▶ _YOUR INSTRUCTIONS_: Could you count the lines below that include the word "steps" and give only the number?

**** MATERIAL FOR THIS TASK

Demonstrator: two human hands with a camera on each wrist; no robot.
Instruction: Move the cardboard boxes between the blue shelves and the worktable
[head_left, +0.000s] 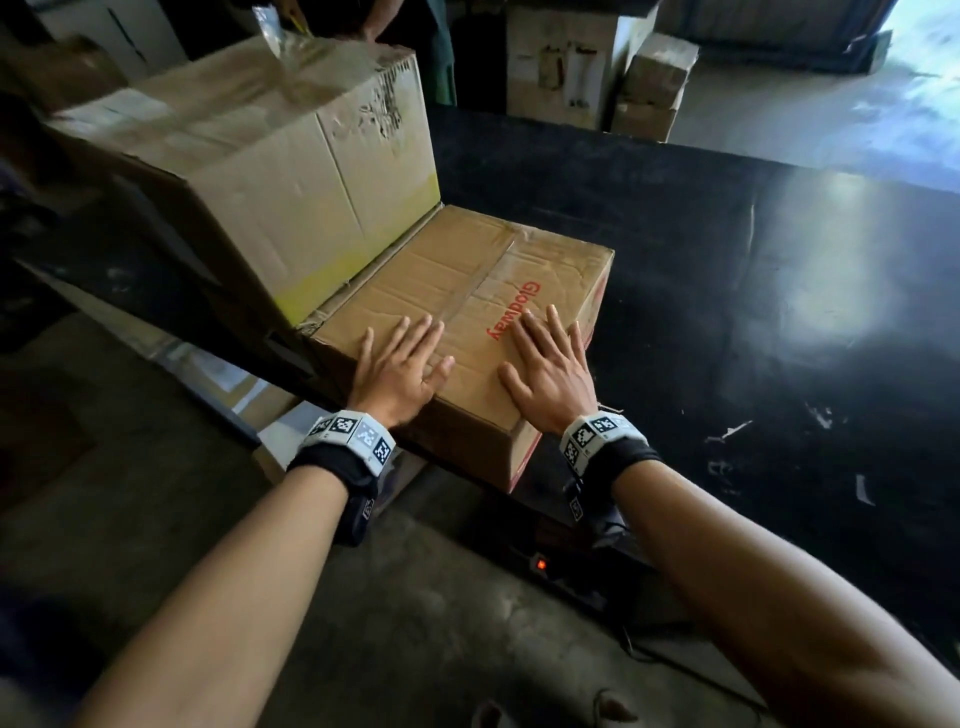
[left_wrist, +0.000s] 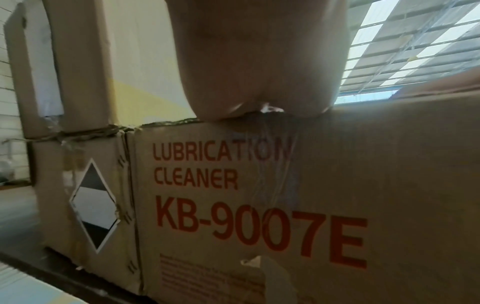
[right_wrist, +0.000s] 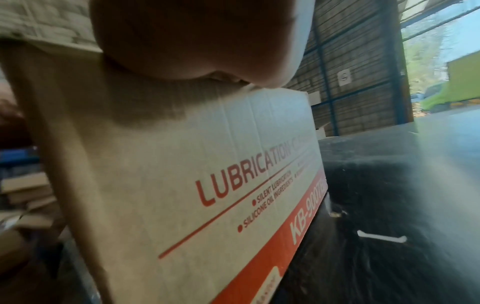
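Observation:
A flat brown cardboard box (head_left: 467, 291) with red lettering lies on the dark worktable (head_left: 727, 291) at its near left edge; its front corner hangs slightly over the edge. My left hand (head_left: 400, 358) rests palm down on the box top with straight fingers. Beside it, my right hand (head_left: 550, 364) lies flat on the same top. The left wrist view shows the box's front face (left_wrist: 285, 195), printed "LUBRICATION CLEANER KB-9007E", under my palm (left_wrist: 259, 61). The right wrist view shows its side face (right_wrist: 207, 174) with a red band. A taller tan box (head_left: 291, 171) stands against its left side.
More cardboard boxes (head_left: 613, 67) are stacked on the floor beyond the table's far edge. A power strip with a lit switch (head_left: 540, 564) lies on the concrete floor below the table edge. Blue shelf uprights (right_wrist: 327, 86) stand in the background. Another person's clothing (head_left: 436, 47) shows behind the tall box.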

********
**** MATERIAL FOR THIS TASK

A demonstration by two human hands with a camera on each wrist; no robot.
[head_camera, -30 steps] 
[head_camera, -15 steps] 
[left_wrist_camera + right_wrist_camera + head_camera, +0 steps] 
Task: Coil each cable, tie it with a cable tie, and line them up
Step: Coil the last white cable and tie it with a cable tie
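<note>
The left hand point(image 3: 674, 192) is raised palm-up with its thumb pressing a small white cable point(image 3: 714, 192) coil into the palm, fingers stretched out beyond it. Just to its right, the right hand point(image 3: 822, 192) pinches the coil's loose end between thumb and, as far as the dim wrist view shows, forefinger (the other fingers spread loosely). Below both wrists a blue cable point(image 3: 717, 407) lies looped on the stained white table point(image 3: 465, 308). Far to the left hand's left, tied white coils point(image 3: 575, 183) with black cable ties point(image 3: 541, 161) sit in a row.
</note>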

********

▶ _ANSWER_: 3